Edward Zwick decides to take on this topic with 2006's Blood Diamond, starring Djimon Honshou and the Oscar-less ladies-man himself, Leonardo DiCaprio.

It is 1999 during the early years of the Sierra Leone War, and Sierra Leone is ravaged by major political unrest. Rebel factions such as the Revolutionary United Front frequently terrorize the countryside, intimidating Mende locals and enslaving many to harvest diamonds, which fund their increasingly successful war effort. One such unfortunate is fisherman Solomon Vandy (Djimon Hounsou) from Shenge, who has been assigned to a workforce overseen by Captain Poison (David Harewood), a ruthless warlord.

Solomon Vandy's son, Dia, is later kidnapped and enlisted into a child soldier for Captain Poison, and it's up to him and Danny Archer (Leonardo DiCaprio) to save him.

Charles Leavitt's script is unfortunately done subpar at best. The intrigue of the true story is lost upon generic Hollywood-ized moments where you know where everything turns out, and therefore, lose your interest in the main story. Think Taken mixed with African uprisings and diamonds.

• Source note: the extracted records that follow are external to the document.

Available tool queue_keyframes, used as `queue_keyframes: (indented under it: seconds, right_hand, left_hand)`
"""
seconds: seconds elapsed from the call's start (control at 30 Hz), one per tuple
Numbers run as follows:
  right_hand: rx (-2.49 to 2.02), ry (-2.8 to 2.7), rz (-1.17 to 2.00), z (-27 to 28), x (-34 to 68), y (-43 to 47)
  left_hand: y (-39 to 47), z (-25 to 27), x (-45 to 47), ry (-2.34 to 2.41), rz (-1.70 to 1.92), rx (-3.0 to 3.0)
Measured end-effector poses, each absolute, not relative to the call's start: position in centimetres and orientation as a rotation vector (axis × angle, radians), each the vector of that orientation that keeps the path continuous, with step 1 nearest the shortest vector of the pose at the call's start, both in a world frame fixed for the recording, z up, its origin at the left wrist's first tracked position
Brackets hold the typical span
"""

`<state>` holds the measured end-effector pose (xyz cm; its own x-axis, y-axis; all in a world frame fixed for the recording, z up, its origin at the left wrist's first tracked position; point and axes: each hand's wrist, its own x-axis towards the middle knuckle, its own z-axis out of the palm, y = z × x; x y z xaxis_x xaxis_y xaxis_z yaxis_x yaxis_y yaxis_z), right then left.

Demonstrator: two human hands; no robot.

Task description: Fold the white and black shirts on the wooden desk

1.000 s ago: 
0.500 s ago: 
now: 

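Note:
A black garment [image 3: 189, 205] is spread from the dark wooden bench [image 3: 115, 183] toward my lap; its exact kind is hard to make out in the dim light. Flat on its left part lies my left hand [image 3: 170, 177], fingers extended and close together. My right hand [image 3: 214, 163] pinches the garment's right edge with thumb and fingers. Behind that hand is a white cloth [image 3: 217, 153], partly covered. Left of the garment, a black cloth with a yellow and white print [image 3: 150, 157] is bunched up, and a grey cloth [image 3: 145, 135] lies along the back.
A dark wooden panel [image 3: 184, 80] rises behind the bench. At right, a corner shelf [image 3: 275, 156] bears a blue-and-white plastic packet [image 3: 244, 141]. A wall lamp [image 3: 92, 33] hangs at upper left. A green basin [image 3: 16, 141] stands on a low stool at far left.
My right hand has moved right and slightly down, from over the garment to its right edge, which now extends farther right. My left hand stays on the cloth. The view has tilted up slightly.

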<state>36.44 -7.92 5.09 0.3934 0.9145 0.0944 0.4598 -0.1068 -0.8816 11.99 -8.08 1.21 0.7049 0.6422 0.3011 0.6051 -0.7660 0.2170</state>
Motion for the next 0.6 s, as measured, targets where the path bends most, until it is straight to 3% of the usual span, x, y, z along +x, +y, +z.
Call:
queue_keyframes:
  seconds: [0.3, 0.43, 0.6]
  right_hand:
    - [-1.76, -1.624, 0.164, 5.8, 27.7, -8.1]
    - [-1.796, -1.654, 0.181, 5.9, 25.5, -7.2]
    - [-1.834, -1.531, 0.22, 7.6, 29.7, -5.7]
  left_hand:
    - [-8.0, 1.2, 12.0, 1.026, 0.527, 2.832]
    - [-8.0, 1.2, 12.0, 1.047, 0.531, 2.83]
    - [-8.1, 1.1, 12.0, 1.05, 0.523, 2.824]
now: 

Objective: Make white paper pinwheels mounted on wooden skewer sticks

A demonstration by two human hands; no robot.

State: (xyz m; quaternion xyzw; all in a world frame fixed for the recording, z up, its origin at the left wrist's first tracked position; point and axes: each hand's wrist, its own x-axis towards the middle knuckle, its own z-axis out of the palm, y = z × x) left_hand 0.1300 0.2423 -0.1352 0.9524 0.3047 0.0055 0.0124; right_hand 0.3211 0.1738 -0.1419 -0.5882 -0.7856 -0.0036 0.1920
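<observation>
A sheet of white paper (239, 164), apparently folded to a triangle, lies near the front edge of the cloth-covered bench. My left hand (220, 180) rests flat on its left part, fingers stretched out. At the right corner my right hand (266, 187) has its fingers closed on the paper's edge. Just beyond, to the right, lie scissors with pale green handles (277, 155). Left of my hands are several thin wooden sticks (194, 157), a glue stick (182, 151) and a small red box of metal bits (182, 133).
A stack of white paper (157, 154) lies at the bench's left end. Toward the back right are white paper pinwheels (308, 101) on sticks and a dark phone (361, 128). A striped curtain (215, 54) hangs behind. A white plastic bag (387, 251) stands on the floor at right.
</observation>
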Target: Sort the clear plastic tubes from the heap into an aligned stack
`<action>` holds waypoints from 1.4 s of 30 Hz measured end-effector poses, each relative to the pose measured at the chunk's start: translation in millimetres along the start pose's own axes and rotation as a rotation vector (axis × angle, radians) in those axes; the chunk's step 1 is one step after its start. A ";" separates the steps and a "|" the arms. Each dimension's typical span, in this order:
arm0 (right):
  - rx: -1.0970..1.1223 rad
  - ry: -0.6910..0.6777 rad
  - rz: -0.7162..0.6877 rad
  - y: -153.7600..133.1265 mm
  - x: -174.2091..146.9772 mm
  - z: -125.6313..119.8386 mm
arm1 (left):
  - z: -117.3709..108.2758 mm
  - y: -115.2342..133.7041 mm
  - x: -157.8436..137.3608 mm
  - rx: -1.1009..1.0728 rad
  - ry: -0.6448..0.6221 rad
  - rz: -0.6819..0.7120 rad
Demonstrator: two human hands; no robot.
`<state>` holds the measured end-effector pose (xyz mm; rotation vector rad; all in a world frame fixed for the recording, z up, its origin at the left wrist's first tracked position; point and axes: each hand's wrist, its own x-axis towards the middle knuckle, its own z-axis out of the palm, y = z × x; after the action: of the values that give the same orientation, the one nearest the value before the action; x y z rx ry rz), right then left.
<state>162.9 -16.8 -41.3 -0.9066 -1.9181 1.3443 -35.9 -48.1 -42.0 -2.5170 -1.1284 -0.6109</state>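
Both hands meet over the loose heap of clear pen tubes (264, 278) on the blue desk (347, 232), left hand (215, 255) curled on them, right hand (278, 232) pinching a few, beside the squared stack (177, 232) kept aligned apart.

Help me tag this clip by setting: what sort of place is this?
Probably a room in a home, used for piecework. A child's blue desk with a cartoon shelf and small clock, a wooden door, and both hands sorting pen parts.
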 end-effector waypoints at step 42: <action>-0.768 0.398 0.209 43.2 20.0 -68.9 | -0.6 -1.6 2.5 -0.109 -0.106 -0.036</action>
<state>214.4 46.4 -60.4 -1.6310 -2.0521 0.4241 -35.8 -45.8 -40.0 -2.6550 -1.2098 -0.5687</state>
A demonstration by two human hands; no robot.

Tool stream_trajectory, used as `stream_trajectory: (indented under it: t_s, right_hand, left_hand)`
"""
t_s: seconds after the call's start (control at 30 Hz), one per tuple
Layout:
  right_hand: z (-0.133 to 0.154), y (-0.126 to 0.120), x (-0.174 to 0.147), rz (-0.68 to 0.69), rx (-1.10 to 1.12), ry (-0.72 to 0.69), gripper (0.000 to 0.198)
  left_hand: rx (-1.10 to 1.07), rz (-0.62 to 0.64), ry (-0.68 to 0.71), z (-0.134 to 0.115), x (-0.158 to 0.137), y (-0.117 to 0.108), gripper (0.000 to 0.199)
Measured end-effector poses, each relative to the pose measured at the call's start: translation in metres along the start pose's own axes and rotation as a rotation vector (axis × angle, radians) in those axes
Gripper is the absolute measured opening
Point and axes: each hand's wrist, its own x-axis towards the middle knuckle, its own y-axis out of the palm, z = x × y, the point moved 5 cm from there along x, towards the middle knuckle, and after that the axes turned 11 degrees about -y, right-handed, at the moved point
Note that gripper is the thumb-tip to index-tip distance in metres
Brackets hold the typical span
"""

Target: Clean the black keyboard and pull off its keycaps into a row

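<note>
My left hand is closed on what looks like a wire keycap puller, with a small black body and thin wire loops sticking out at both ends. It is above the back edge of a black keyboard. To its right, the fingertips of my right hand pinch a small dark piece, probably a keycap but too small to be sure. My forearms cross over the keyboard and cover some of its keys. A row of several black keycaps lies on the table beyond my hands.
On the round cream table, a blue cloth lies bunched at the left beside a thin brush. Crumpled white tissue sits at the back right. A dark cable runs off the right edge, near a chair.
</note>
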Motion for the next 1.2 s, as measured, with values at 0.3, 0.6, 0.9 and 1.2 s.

What makes up for that, though, is the acting. DiCaprio, Connelly, and Hounsou are spectacular actors, and it's no different here. The characters are relatable in this scenario, the dialogue never feels forced or contrived, so, thankfully, you can and will get invested in these characters.

The action sequences also feel realistically graphic, backed up by James Newton Howard's richly exciting score and excellent, though shaky, cinematography by Eduardo Serra.

Zwick loves untold stories through history, and he manages to get the right story to tell. While it could've been told better, the performances more than make up for it.